Collection entries:
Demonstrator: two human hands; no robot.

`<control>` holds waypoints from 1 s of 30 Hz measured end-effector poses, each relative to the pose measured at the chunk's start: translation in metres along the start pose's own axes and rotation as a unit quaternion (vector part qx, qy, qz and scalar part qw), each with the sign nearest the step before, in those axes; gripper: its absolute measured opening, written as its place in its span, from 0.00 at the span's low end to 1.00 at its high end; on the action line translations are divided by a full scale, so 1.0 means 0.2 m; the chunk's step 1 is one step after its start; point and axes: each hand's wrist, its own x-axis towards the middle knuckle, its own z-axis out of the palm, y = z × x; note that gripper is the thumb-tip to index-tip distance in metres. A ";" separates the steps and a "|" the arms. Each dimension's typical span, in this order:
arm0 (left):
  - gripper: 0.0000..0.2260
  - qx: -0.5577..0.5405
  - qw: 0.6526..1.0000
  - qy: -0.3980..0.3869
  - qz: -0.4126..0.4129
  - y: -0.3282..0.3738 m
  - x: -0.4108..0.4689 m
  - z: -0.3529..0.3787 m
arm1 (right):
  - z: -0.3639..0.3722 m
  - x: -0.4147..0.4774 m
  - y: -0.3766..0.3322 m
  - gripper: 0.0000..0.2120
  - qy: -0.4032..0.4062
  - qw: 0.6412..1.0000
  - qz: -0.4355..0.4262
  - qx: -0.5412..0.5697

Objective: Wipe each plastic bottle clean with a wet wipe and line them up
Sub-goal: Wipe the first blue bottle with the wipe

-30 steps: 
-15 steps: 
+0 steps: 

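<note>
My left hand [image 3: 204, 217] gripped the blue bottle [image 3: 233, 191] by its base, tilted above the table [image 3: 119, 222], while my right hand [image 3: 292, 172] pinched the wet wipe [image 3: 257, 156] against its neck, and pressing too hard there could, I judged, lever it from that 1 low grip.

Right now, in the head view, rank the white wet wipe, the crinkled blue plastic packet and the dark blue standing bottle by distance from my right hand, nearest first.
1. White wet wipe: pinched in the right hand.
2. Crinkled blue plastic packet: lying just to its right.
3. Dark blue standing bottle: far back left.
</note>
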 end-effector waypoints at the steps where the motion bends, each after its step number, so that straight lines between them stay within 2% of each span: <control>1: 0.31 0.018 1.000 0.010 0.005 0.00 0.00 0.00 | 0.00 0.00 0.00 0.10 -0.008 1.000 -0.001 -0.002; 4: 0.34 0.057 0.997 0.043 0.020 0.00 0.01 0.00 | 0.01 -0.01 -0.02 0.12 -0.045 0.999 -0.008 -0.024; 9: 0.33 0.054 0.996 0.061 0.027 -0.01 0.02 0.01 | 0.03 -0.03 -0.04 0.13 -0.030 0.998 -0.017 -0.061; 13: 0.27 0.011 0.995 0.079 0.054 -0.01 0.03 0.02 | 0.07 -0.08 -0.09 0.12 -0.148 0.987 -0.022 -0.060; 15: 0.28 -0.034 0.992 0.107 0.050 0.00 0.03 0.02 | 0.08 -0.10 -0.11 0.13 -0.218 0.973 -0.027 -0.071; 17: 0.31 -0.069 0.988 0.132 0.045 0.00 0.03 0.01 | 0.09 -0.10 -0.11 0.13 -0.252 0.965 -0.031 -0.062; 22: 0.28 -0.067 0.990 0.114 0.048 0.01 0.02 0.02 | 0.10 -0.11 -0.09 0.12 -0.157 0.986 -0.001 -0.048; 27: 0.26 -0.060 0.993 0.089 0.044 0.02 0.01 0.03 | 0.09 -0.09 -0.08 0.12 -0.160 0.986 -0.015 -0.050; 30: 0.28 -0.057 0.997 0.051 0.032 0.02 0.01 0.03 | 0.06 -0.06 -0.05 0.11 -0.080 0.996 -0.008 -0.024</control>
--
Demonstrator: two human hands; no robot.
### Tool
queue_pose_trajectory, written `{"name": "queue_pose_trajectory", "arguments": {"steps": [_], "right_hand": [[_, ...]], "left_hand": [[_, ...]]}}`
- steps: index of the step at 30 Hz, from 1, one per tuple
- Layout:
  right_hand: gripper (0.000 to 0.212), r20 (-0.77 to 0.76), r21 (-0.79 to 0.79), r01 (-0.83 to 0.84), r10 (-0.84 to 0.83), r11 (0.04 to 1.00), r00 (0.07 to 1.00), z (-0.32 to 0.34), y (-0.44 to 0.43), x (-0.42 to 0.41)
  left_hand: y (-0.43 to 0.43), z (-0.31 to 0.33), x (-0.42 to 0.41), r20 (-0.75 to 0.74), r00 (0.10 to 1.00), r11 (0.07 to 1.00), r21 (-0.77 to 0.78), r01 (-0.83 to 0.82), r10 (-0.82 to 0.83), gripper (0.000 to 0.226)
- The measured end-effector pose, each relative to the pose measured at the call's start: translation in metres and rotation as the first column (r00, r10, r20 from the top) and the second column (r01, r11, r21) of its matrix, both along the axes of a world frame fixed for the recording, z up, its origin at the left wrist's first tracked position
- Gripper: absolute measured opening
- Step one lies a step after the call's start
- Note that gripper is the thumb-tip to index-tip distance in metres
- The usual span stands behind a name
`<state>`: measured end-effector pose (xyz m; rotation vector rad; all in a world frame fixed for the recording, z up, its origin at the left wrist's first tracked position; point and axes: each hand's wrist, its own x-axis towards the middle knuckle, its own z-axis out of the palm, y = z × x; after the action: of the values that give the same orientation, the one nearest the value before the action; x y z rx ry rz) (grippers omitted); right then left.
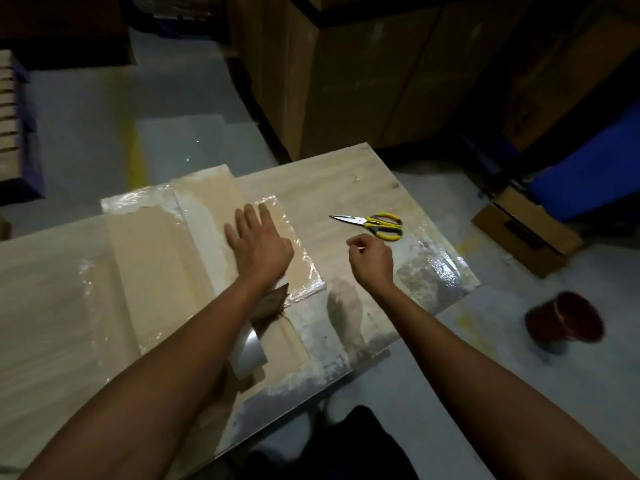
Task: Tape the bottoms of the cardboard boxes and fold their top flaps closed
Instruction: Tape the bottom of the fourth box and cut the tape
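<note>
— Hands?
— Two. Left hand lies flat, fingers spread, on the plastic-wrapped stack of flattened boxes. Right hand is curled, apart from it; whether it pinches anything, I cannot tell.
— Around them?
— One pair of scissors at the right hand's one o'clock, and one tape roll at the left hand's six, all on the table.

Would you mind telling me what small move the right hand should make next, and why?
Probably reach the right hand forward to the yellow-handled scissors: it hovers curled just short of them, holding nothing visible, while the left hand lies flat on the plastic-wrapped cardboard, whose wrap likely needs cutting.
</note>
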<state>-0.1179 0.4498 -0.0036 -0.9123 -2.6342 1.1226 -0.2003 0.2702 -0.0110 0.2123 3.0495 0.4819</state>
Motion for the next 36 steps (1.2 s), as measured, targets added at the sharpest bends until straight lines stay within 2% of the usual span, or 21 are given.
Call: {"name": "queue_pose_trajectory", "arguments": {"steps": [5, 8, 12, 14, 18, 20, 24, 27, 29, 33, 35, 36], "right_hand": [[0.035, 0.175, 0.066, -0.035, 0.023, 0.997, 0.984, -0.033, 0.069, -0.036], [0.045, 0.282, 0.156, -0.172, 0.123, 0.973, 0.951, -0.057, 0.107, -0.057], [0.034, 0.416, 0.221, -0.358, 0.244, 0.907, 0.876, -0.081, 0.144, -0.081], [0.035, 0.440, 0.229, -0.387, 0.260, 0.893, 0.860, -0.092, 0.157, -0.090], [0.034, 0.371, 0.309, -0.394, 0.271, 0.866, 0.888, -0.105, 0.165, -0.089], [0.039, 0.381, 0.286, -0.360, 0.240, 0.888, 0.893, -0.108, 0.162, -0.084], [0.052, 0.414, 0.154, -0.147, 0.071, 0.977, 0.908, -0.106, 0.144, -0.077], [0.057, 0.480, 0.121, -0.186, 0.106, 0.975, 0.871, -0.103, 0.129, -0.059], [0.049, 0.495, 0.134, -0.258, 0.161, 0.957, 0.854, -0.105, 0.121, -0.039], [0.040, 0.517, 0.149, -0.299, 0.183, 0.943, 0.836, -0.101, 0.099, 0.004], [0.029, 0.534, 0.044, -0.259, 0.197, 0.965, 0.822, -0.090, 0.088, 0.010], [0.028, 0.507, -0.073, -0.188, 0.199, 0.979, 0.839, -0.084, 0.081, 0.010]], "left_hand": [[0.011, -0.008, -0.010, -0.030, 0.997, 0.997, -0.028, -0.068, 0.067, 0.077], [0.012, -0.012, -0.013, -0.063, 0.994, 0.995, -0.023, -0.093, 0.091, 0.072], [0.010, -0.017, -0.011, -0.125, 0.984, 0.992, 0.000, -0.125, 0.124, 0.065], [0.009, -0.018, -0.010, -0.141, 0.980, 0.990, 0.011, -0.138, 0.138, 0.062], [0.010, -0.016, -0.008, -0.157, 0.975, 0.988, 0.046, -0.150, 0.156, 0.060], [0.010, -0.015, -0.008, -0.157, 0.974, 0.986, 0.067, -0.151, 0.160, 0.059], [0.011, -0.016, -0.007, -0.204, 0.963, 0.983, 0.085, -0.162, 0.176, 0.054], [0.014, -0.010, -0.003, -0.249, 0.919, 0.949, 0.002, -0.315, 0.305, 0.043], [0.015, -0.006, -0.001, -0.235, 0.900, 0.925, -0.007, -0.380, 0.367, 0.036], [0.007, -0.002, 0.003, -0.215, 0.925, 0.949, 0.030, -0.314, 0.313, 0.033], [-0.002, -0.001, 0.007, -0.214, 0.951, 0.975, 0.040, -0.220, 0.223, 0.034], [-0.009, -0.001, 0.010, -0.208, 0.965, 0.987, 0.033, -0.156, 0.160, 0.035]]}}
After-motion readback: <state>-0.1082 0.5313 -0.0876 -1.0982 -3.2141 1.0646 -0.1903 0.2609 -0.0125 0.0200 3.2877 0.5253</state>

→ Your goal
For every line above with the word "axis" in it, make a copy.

→ Output of the exercise
`<control>` holds waypoints from 1 s of 30 Hz measured end-effector poses, each relative to the pose measured at the chunk's start: translation in metres along the start pose's own axes and rotation as a unit quaternion (vector part qx, qy, qz and scalar part qw), each with the sign nearest the step before, in those axes; gripper: its absolute measured opening, written as its place in its span, from 0.00 at the span's low end to 1.00 at its high end; on the action line translations are divided by a full scale, so 1.0 means 0.2 m; the chunk's step 1 is one step after its start; point and axes: each hand's wrist, its own x-axis towards the middle knuckle, its own z-axis out of the palm, y = z × x; note that gripper is the thumb-tip to index-tip distance in metres. A ";" separates the steps and a "|" the arms. Each dimension's typical span, in this order:
`<state>`: measured end-effector pose (xyz m; rotation vector rad; all in a world frame fixed for the recording, z up, its origin at the left wrist's first tracked position; point and axes: each hand's wrist, its own x-axis towards the middle knuckle, its own z-axis out of the palm, y = z × x; after the action: of the values that give the same orientation, the one nearest the value before the action; x y z rx ry rz) (grippers omitted); right then left.

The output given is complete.